* WHAT IS NEEDED *
The stretch wanted below opens at the line containing "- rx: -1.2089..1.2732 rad" and closes at the line containing "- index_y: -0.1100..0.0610". Please return it exactly, with no other lines.
──────────
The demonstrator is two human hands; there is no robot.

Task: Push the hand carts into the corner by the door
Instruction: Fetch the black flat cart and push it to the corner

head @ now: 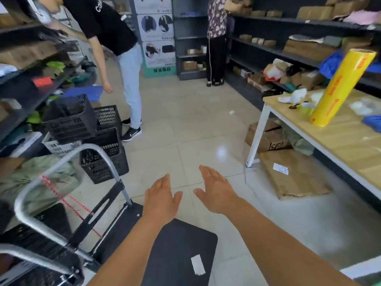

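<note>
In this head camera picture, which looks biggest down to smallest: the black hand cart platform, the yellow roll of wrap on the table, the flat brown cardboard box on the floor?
As they look here:
1. Black hand cart platform, though it lies nearest the camera
2. Flat brown cardboard box
3. Yellow roll of wrap

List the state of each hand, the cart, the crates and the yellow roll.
Left hand: open, holding nothing.
Right hand: open, holding nothing.
Cart: deck bare, handle upright, untouched.
Crates: stacked on the floor, top one tilted.
Yellow roll: standing on the table, leaning.
</note>
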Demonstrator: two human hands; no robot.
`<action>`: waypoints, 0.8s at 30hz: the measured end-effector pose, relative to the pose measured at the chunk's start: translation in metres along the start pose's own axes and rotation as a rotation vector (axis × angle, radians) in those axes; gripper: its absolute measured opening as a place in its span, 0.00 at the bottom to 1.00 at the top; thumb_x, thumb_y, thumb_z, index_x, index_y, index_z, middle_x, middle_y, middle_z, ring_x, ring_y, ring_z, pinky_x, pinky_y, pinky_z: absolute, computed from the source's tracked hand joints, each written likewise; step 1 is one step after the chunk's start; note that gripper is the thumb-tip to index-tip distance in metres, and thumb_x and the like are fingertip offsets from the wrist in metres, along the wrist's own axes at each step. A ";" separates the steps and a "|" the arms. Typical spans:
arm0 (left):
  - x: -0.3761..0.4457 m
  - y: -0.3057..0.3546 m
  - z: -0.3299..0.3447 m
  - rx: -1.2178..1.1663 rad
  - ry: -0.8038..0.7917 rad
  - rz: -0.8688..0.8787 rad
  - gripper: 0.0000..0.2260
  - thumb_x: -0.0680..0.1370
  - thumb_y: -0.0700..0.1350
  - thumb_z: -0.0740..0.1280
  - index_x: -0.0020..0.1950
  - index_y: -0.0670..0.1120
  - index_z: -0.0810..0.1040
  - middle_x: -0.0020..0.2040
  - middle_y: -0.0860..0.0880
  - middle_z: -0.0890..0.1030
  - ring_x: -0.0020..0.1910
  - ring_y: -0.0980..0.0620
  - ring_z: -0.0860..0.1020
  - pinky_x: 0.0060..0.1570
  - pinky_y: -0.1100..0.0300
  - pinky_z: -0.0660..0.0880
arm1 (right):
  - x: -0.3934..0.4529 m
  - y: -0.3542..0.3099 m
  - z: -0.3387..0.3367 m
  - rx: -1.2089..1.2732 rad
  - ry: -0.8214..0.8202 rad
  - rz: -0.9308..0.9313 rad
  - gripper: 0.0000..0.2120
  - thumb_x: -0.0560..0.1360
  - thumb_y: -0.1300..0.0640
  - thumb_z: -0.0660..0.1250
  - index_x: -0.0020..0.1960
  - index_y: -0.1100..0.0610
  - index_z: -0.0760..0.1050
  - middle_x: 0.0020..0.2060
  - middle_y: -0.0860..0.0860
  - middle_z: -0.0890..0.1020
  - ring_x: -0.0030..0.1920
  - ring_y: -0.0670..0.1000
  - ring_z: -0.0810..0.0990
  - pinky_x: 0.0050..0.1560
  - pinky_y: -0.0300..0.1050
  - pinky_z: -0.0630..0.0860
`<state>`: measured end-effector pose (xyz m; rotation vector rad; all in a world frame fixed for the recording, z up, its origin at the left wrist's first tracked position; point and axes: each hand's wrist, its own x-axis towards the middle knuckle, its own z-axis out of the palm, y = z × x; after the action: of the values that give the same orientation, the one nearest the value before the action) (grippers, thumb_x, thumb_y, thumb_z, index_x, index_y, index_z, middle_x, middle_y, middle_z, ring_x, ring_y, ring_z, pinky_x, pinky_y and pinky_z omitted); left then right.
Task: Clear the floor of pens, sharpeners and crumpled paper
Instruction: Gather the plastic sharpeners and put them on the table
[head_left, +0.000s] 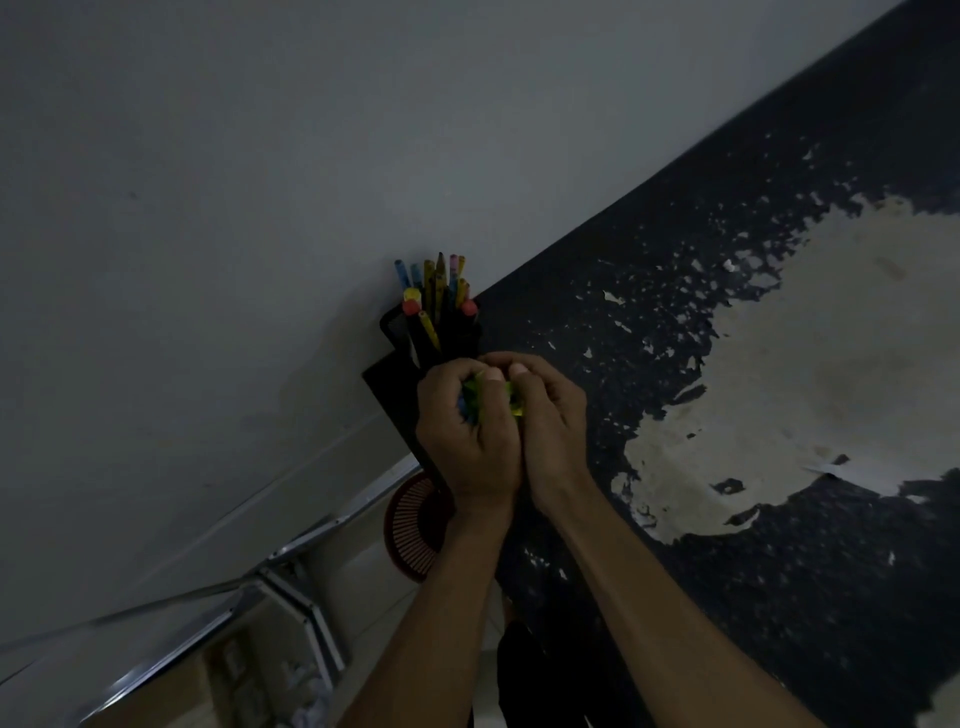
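Note:
Both my hands are raised together over the near corner of a black tabletop (675, 332). My left hand (470, 431) and my right hand (548, 426) are cupped side by side, fingers curled round a bunch of small green, yellow and blue items (480, 397); what they are I cannot tell. Just beyond my fingers stands a black desk organiser (410, 364) against the wall, its tall compartment filled with several pencils and pens (439, 291).
The tabletop's black coating is peeled away in a large pale patch (810, 364) at the right. A grey wall (208, 208) fills the left. Below the table are a red slotted basket (413, 525), a metal frame (291, 582) and crumpled white paper (306, 696) on the floor.

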<state>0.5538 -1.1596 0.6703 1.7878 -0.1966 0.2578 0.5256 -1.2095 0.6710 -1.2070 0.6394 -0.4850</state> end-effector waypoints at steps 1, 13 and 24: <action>0.000 0.000 0.000 -0.010 0.000 -0.008 0.05 0.75 0.45 0.63 0.43 0.45 0.76 0.38 0.49 0.78 0.36 0.54 0.76 0.37 0.64 0.73 | 0.000 0.001 0.000 -0.001 0.000 0.003 0.12 0.80 0.65 0.58 0.51 0.64 0.81 0.46 0.60 0.83 0.50 0.60 0.82 0.52 0.61 0.80; -0.001 0.002 0.001 -0.135 0.062 -0.006 0.09 0.75 0.44 0.59 0.40 0.42 0.75 0.36 0.55 0.76 0.35 0.63 0.74 0.35 0.66 0.72 | 0.001 -0.003 0.000 0.121 -0.005 0.099 0.15 0.77 0.69 0.54 0.49 0.68 0.80 0.47 0.61 0.83 0.51 0.59 0.82 0.50 0.50 0.81; -0.002 0.002 -0.001 -0.112 -0.021 -0.077 0.12 0.78 0.36 0.56 0.54 0.38 0.77 0.45 0.58 0.79 0.43 0.66 0.78 0.43 0.70 0.74 | 0.001 -0.010 0.003 0.155 0.033 0.122 0.17 0.83 0.59 0.54 0.51 0.67 0.80 0.44 0.56 0.84 0.46 0.48 0.83 0.46 0.38 0.78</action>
<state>0.5509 -1.1592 0.6720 1.6833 -0.1536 0.1702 0.5284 -1.2107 0.6814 -1.0095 0.6863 -0.4444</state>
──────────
* RESULT FOR THIS TASK *
  - rx: -1.2089..1.2732 rad
  - ry: -0.8214..0.8202 rad
  - rz: -0.9308..0.9313 rad
  - gripper: 0.0000..0.2120
  - thumb_x: -0.0560..0.1360
  - thumb_y: -0.1300..0.0640
  - thumb_z: -0.0660..0.1250
  - index_x: -0.0020..0.1960
  - index_y: -0.1100..0.0610

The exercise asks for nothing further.